Return the lines of the data below in which the string "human" occurs.

# SUPPLIED RECORDS

[Start of section]

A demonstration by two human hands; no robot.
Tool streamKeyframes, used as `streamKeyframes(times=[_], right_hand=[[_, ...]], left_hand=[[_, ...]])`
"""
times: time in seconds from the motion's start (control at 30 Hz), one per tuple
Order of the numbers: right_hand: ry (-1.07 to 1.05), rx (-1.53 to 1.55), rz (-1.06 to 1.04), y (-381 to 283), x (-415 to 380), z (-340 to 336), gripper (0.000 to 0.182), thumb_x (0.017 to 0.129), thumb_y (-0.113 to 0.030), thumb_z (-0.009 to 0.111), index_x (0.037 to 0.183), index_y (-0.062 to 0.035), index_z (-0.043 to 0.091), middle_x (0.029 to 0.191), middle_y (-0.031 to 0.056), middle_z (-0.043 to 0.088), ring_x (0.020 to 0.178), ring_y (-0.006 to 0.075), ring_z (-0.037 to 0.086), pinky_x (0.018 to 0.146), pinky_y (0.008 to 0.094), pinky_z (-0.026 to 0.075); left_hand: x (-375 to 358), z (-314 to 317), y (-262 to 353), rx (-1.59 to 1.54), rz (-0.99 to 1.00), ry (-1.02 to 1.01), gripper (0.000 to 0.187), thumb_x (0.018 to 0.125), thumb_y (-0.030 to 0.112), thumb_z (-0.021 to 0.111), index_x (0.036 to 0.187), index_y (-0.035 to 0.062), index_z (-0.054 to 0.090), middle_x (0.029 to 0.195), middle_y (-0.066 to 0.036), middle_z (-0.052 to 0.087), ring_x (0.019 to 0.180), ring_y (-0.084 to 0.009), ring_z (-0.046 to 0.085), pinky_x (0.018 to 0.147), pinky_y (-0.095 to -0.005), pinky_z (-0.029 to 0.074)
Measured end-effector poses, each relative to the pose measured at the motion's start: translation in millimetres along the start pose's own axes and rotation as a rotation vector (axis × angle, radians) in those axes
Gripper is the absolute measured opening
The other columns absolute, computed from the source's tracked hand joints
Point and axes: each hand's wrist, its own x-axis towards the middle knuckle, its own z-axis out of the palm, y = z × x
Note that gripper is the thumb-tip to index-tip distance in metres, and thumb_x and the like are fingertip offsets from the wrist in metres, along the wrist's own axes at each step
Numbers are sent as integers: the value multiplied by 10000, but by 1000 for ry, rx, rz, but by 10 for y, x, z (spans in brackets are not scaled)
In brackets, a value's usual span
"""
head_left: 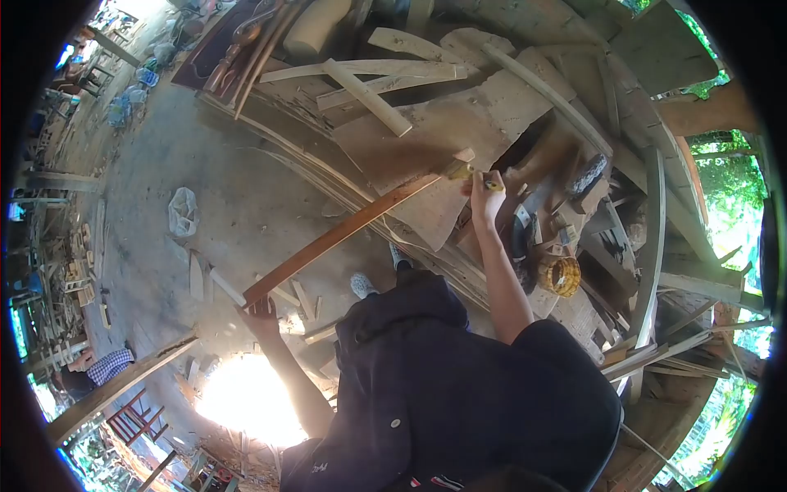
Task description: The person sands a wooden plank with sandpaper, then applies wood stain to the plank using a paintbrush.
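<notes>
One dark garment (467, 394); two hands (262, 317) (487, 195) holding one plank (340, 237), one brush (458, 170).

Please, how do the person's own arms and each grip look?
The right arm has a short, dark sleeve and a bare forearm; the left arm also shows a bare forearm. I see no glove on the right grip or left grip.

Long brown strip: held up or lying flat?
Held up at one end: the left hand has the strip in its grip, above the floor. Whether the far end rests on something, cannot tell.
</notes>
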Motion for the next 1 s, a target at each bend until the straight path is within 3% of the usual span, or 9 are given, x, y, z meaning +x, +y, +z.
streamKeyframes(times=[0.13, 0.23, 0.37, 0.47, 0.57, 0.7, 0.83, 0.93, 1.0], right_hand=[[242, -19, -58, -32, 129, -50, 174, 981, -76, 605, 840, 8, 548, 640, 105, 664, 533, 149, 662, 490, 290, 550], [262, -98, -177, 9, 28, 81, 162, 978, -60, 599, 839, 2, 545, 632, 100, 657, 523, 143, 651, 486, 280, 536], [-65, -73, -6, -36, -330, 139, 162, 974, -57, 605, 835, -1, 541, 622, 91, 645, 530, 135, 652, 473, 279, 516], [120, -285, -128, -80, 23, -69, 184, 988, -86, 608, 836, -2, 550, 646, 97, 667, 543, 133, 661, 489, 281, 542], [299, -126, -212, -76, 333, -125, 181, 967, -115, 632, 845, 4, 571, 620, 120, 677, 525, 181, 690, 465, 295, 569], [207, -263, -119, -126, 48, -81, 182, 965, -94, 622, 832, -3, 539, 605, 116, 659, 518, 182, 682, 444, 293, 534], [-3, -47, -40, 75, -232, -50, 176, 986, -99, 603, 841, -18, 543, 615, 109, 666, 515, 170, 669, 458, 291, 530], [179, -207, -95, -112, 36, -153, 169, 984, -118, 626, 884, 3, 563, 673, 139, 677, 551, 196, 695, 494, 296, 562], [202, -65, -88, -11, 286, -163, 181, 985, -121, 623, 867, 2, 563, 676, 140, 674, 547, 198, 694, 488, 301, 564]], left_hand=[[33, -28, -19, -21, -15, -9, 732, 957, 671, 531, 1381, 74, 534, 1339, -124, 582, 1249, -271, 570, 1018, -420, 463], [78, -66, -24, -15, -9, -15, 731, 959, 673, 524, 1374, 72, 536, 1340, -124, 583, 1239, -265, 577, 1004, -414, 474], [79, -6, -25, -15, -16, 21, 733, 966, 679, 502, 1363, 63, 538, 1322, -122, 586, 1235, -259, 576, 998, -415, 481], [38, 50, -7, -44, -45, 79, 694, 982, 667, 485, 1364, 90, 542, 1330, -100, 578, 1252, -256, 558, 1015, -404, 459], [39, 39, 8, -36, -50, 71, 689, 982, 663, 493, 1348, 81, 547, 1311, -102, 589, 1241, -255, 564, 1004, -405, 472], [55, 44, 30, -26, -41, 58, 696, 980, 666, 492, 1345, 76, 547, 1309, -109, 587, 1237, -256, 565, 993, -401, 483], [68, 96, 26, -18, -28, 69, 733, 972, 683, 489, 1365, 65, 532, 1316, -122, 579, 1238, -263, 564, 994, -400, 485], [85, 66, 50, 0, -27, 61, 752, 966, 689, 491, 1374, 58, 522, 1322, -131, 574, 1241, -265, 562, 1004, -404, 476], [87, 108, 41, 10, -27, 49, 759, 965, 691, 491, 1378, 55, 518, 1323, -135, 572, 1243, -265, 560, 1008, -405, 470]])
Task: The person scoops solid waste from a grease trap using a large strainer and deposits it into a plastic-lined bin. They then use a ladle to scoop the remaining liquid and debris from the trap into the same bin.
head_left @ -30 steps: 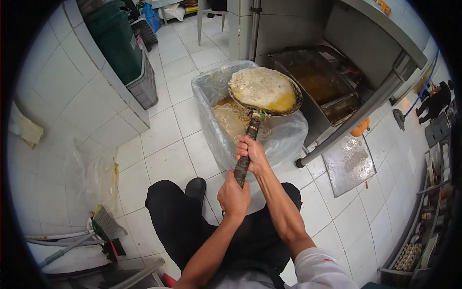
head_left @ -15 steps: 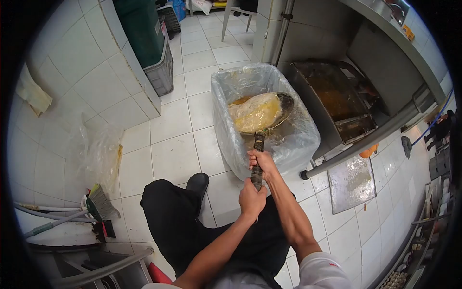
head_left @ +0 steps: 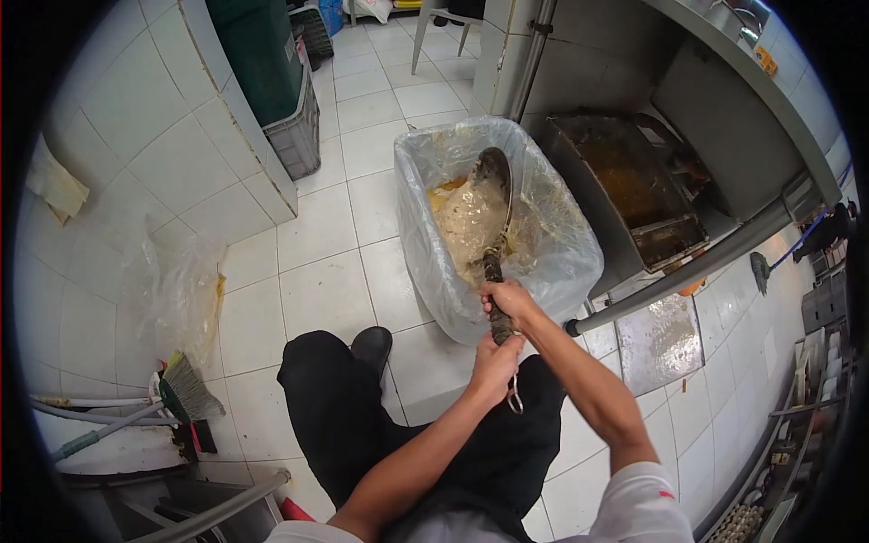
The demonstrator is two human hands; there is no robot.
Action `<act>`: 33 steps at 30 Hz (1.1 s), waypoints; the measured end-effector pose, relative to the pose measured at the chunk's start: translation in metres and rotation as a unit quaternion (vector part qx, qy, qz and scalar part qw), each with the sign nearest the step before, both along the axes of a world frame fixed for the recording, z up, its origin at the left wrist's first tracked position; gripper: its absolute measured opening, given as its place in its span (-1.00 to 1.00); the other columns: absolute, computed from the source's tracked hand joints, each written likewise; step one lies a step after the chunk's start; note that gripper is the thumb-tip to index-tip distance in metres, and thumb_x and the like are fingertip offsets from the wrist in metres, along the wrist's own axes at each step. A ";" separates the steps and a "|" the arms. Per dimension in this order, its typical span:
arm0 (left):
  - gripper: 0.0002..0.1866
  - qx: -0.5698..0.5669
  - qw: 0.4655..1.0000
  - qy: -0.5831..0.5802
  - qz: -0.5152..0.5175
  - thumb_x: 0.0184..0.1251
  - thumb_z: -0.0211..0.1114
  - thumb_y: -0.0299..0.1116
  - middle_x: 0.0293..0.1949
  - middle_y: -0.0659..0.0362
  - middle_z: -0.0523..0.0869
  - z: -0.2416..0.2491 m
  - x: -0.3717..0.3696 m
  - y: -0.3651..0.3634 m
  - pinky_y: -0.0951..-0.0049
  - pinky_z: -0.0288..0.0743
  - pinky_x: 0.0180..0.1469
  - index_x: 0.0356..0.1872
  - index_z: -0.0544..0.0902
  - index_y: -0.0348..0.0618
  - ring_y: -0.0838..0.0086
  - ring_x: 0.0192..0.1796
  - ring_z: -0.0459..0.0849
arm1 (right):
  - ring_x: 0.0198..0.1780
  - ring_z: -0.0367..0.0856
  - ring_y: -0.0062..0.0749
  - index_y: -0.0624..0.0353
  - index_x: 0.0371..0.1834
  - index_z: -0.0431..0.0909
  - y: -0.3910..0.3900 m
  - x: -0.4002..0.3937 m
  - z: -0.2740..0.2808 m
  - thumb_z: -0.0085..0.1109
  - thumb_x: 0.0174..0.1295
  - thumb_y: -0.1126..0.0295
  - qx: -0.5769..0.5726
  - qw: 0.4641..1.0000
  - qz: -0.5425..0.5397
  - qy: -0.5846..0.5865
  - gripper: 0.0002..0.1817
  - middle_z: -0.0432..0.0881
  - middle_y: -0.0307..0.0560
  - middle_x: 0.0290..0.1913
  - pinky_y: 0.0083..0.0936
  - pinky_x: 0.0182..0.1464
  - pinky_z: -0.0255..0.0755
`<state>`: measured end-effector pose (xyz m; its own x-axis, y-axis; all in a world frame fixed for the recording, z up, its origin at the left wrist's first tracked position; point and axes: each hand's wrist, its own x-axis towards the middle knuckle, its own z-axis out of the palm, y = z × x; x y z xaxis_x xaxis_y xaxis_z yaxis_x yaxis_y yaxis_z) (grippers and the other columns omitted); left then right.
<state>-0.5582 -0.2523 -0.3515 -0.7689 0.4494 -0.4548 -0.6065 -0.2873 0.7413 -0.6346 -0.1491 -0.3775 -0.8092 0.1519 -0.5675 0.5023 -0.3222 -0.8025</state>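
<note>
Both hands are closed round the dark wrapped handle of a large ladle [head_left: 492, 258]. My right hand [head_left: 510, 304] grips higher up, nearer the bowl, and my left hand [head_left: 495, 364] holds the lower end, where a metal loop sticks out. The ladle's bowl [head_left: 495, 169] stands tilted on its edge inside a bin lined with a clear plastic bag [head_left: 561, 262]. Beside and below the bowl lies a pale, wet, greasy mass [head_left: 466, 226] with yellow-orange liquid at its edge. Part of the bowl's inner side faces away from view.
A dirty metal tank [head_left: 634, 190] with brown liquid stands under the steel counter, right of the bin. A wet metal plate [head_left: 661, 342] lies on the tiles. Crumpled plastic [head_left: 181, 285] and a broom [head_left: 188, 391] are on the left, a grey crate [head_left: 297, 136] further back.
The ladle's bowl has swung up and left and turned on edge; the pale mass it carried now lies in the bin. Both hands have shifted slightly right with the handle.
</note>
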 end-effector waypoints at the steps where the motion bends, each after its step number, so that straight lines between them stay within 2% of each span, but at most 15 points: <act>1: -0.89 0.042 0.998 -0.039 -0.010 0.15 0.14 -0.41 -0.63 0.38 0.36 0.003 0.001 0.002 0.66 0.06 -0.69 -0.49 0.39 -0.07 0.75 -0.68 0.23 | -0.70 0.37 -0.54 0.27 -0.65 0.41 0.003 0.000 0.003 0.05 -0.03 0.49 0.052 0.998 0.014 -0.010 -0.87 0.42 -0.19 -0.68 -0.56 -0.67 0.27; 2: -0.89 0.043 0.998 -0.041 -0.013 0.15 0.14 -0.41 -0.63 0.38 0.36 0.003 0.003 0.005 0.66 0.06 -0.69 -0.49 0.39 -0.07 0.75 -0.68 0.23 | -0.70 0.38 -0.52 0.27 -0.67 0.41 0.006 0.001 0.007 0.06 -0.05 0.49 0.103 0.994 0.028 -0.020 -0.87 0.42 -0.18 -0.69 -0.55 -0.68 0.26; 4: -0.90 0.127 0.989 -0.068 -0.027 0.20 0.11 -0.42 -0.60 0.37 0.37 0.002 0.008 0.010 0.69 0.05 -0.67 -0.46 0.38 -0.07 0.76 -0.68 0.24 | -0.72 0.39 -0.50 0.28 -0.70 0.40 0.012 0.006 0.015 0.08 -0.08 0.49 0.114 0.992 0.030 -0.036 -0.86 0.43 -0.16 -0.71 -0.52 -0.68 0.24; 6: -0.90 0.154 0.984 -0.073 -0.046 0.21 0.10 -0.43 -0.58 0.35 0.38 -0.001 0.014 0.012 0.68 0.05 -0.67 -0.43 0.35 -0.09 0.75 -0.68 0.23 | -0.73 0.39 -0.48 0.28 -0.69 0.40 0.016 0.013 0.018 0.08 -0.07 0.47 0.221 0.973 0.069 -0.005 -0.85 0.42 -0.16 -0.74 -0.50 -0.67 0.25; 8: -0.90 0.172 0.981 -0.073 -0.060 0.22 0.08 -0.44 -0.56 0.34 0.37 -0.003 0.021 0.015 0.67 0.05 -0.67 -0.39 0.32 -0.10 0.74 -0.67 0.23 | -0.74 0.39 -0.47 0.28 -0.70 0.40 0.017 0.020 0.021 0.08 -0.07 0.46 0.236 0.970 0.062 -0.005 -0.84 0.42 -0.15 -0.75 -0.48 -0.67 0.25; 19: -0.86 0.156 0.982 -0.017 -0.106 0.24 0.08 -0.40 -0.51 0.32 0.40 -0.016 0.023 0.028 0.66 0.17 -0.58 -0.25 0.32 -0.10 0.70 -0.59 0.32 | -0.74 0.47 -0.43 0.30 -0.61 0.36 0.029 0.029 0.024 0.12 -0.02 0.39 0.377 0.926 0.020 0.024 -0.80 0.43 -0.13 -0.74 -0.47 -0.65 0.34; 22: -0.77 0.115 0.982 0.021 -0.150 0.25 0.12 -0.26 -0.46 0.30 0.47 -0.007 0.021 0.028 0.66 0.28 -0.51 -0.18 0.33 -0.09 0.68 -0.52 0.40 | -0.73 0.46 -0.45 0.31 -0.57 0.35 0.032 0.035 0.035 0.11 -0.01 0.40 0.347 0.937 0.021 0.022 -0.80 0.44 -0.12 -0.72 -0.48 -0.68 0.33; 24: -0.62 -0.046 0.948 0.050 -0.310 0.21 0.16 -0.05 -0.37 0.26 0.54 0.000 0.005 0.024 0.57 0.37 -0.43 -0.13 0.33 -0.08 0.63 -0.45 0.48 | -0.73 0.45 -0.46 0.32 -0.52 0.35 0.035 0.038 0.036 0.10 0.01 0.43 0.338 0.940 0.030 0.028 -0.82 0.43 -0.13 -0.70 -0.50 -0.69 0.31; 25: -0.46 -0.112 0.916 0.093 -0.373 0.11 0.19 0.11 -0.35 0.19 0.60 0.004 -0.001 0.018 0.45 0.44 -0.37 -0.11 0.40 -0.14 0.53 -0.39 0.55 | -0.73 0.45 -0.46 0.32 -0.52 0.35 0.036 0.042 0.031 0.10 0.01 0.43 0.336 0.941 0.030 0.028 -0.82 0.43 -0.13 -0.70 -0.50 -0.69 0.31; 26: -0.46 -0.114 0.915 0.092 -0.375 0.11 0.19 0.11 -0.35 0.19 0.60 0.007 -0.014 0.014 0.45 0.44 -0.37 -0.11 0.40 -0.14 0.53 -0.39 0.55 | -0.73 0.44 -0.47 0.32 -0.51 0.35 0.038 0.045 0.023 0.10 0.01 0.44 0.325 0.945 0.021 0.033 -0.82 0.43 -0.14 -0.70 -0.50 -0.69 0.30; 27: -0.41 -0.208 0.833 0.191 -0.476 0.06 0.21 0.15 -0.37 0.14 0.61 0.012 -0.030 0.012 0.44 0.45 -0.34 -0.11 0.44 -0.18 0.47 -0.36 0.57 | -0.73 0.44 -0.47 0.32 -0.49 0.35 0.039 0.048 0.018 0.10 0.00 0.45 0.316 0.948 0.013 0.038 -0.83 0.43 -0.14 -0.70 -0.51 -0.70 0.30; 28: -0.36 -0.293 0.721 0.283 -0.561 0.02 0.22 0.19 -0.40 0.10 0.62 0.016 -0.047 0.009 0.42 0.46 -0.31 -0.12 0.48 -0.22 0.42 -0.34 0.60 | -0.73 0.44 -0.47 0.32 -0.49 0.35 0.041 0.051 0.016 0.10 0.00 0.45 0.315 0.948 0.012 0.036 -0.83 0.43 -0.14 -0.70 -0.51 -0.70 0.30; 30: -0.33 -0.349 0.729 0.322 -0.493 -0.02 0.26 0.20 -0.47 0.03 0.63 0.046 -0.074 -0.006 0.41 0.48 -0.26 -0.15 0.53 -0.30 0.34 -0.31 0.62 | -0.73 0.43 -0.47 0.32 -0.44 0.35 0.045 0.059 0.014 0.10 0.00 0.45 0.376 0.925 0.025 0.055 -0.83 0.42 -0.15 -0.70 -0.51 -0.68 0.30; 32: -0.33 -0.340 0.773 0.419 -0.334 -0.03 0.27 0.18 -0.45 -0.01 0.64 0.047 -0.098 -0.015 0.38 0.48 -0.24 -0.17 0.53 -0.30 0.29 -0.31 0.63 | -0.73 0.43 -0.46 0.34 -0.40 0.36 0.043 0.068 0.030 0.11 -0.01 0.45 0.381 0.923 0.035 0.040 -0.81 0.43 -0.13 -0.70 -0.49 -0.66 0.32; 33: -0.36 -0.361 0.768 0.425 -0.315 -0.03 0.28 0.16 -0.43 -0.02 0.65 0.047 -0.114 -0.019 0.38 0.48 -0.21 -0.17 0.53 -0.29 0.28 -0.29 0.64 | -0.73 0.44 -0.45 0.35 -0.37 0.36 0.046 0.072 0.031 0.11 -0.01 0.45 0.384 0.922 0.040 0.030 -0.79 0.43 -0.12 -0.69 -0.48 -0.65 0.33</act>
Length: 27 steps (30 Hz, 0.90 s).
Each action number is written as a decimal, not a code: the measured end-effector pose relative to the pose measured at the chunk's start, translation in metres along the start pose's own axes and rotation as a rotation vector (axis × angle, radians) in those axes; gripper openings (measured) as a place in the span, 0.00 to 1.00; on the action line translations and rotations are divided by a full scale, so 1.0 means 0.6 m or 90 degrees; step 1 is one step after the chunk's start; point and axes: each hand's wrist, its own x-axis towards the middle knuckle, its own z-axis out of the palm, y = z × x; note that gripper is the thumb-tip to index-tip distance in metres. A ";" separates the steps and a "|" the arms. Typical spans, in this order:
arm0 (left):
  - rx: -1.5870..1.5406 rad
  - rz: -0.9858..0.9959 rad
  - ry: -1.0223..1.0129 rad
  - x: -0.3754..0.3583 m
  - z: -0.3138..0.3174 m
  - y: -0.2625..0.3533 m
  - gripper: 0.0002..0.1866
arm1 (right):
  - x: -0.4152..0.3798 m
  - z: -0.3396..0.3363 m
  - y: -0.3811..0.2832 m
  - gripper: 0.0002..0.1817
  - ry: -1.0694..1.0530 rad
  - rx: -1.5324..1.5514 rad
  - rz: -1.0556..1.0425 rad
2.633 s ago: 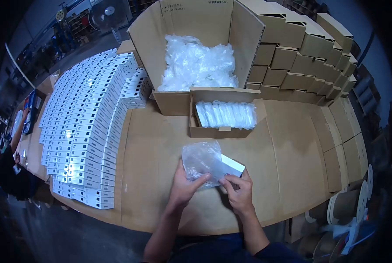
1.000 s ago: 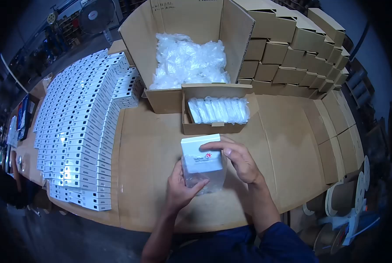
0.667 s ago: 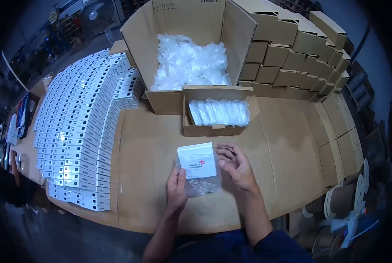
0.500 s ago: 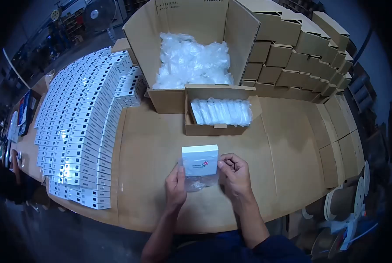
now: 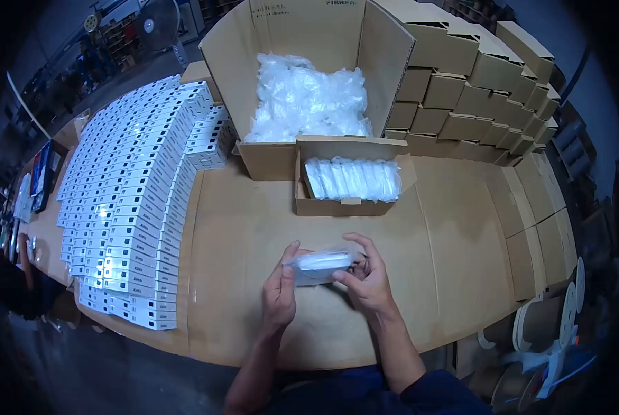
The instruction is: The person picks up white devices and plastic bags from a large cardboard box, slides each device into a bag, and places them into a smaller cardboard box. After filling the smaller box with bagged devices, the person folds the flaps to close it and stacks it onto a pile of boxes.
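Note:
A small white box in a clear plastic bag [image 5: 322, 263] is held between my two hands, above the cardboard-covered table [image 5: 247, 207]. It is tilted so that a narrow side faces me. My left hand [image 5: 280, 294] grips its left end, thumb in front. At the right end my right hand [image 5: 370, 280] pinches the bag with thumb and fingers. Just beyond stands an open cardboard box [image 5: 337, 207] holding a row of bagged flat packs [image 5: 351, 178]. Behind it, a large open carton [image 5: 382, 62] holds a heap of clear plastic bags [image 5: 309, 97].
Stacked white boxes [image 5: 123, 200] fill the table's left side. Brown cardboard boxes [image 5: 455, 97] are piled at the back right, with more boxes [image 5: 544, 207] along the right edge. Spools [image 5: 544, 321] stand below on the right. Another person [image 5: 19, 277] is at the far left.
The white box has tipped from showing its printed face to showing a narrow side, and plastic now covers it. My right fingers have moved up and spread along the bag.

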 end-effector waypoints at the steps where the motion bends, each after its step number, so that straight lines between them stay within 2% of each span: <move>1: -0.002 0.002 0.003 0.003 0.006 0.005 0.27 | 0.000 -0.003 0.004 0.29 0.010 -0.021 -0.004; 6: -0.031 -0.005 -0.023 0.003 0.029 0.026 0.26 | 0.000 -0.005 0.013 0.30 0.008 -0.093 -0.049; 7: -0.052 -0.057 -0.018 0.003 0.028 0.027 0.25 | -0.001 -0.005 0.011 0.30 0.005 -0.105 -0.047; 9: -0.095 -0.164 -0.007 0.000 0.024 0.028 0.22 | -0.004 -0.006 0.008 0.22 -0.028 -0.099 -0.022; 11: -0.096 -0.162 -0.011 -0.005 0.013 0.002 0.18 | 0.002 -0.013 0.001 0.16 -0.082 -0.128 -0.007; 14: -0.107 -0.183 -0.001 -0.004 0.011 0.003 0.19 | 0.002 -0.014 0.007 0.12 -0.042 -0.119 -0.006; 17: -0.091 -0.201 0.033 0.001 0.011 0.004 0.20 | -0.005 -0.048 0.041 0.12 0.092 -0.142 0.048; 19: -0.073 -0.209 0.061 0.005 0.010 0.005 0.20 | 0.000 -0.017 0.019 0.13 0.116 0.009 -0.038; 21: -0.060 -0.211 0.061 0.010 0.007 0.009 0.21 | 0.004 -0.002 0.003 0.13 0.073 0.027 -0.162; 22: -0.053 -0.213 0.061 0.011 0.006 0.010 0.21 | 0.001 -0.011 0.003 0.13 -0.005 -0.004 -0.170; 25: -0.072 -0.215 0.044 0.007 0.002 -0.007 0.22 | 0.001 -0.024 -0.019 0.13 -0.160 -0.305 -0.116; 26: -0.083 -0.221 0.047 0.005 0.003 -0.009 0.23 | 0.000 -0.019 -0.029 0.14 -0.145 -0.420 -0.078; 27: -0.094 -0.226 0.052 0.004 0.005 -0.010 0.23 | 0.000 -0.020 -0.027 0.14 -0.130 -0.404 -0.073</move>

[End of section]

# EXERCISE RESULT
A demonstration by two human hands; no robot.
The demonstrator is two human hands; there is no robot.

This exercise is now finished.